WORK ITEM - From the listing below, copy only the lines from the line that contains "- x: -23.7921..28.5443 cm" to the line that contains "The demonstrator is", counting those two lines as part of the copy.

DATA BELOW -
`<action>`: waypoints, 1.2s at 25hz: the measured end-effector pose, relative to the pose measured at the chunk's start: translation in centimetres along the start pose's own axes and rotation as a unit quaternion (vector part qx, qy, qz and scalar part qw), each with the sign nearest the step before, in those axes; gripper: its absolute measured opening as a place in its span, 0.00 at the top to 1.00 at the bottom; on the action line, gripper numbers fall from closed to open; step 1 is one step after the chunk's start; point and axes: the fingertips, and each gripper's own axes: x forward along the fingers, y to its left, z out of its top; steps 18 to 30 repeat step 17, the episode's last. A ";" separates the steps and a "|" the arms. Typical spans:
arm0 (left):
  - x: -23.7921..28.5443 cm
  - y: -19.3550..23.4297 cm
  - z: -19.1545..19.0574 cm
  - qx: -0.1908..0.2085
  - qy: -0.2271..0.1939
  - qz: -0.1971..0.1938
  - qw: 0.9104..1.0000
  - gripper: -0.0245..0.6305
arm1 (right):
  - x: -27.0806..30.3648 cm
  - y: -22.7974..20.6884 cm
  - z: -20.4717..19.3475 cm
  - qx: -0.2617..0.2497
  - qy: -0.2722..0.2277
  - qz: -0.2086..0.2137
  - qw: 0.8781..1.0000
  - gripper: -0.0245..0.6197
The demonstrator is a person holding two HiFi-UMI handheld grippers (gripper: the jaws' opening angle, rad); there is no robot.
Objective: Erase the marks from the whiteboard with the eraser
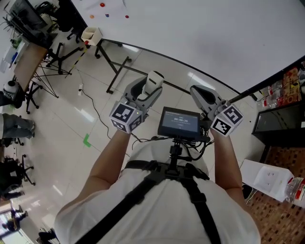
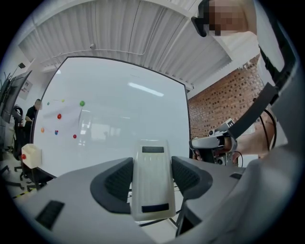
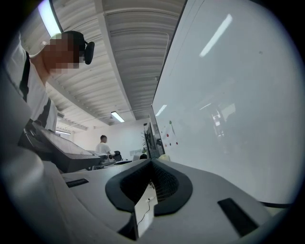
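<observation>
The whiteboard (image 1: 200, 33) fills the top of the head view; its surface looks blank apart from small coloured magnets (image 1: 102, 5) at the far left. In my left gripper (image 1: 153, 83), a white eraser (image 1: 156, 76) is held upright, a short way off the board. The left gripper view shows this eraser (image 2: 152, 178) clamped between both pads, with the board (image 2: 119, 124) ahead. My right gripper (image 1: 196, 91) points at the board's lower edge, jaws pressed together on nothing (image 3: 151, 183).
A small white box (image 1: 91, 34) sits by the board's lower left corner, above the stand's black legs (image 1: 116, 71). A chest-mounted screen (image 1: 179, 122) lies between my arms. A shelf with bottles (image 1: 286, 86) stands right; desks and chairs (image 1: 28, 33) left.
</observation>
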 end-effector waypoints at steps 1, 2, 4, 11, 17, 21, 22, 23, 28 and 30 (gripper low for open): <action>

WORKED SOLUTION -
  - x: -23.7921..28.5443 cm
  - y: -19.3550..23.4297 cm
  - z: -19.1545..19.0574 cm
  - qx: -0.1908..0.2085
  - qy: -0.2271..0.1939
  - qz: -0.1971..0.1938
  - qw: 0.9104..1.0000
  - gripper: -0.0245..0.6305
arm1 (right):
  - x: -27.0806..30.3648 cm
  - y: -22.7974..20.6884 cm
  - z: -20.4717..19.3475 cm
  - qx: -0.2617..0.2497
  - qy: -0.2722..0.2277
  - qz: -0.2086..0.2137
  - qw: 0.8781..1.0000
  - gripper: -0.0245..0.6197
The demonstrator is a person holding two HiFi-UMI handheld grippers (gripper: the jaws' opening angle, rad); there is no robot.

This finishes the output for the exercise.